Suppose we want to project w perpendicularly to the vector space V. Suppose w' is the result of the orthogonal projection and V is the column space of A. Then the linear equation Ax=w' has a solution since w' is inside the column space of A. Consider V^{\perp} which is the orthogonal complement of V. Clearly, vector w-w' is inside this space. From the theory of linear algebra, we know that if V is the column space of A, V^{\perp} is the null space of A^T. Therefore we have A^T (w-w')=0, or A^tw'=A^Tw. Since we know that w' = Ax then we have A^TA x = A^T w. If the matrix A^TA is invertible (mostly it is in our case) we can find the solution of our problem which is x = (A^TA)^{-1}A^T w.

That’s it, we have done it.

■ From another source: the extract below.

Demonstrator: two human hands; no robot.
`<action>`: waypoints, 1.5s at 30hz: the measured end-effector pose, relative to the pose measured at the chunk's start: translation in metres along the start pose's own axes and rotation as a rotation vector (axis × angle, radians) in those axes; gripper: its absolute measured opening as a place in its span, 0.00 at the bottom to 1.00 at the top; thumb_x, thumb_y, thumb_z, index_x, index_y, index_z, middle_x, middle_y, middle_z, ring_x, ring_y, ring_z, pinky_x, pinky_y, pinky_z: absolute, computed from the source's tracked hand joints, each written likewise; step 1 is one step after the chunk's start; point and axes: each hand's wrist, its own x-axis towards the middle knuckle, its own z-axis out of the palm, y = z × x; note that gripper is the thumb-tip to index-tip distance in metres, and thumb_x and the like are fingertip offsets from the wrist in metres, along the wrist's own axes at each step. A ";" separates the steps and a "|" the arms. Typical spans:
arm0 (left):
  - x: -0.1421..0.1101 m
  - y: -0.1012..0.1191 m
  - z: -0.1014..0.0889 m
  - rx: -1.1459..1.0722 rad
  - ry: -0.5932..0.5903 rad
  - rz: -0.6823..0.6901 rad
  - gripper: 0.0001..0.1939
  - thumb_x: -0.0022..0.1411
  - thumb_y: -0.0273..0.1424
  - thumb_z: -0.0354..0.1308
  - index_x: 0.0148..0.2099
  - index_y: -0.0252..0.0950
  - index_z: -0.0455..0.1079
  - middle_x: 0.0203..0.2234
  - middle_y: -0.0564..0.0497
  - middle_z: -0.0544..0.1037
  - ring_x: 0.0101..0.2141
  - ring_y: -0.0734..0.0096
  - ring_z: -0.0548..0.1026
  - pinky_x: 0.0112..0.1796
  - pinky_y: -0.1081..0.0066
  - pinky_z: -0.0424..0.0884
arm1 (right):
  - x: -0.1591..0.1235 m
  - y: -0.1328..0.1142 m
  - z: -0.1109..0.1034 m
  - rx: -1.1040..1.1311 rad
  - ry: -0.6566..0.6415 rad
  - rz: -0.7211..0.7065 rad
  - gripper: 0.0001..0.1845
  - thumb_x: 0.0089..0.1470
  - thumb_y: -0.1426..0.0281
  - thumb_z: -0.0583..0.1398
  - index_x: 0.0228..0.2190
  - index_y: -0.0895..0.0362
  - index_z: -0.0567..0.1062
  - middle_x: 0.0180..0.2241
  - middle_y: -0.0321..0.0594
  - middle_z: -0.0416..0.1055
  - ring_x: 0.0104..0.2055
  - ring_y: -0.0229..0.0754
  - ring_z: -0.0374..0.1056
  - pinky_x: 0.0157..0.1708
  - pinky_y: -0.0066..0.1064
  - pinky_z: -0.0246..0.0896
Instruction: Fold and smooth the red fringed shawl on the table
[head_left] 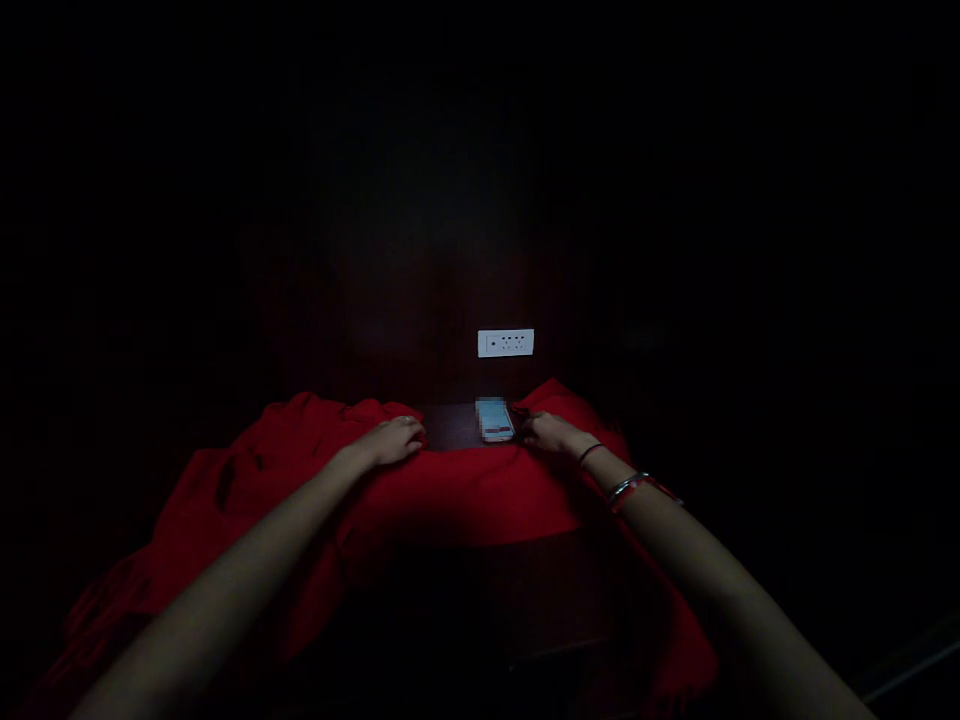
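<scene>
A red cloth [465, 495], with what looks like fringe at its ends, lies across a dark surface and hangs down at both sides. It is bunched up on the left. My left hand [395, 440] is closed on its far edge, fingers curled inward. On the other side, my right hand [549, 432] is also closed on the cloth, beside a folded-up part; its fingertips are partly lost in shadow. Between the hands lies a phone [496, 424] with a lit screen, nearer to my right hand and apart from it.
A white wall socket panel [506, 343] sits on the dark wall behind the phone. A strip of the dark tabletop [452, 428] shows between the hands. Most of the surroundings are too dark to make out.
</scene>
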 end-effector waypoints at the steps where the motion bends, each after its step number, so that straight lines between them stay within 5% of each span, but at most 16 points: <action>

If we substitute back every variable to our original variable, we will have our solution, i.e.

A = \left( \begin{array}{cc} 1 & x_1 \\ 1 & x_2 \\ \vdots & \vdots \\ 1 & x_n \end{array}\right), x= \left( \begin{array}{c} \beta_0 \\ \beta_1 \end{array}\right), w = \left( \begin{array}{c} y_1 \\ y_2 \\ \vdots \\ y_n \end{array}\right).

With a little bit of algebra (again), we can easily show that the formula x=(A^TA)^{-1}A^Tw is the same as the equation (1).

Numerical approach

Our last approach is using the theory of numerical methods. Since this approach is numerical, we are not going to get the solution as in the equation (1). This approach will only try to approximate it. This approach will use some of the result obtained in the Calculus approach, which is the error function i.e.,

E(\beta_0,\beta_1)=\displaystyle{\sum_{i=1}^n (y_i - \hat{y}_i)^2=\sum_{i=1}^n (y_i - (\beta_0 + \beta_1 x_i))^2}.

However, we are not going to label it as an error function, instead we are going to label it as a cost function. We say this function as a cost function because every time we pick the wrong \beta_0 and \beta_1 there is a cost that we have to pay. So we have to find the right \beta_0 and \beta_1 such that the cost is minimum.

There are many numerical methods to solve such a problem, but at this time we are going to discuss only one methods, i.e. gradient descent. The basic idea is we start with arbitrary values of \beta_0 and \beta_1 and we are going to continually change the value of \beta_0 and \beta_1 in such a way so that the cost function decreases. Hopefully, we end up at the value where the cost function is minimum.

The following is the general procedure of the gradient descent method :

repeat until convergence {

\beta_j := \beta_j - \alpha \frac{\partial}{\partial \beta_j} E(\beta_0,\beta_1)     (for j=0 and j=1)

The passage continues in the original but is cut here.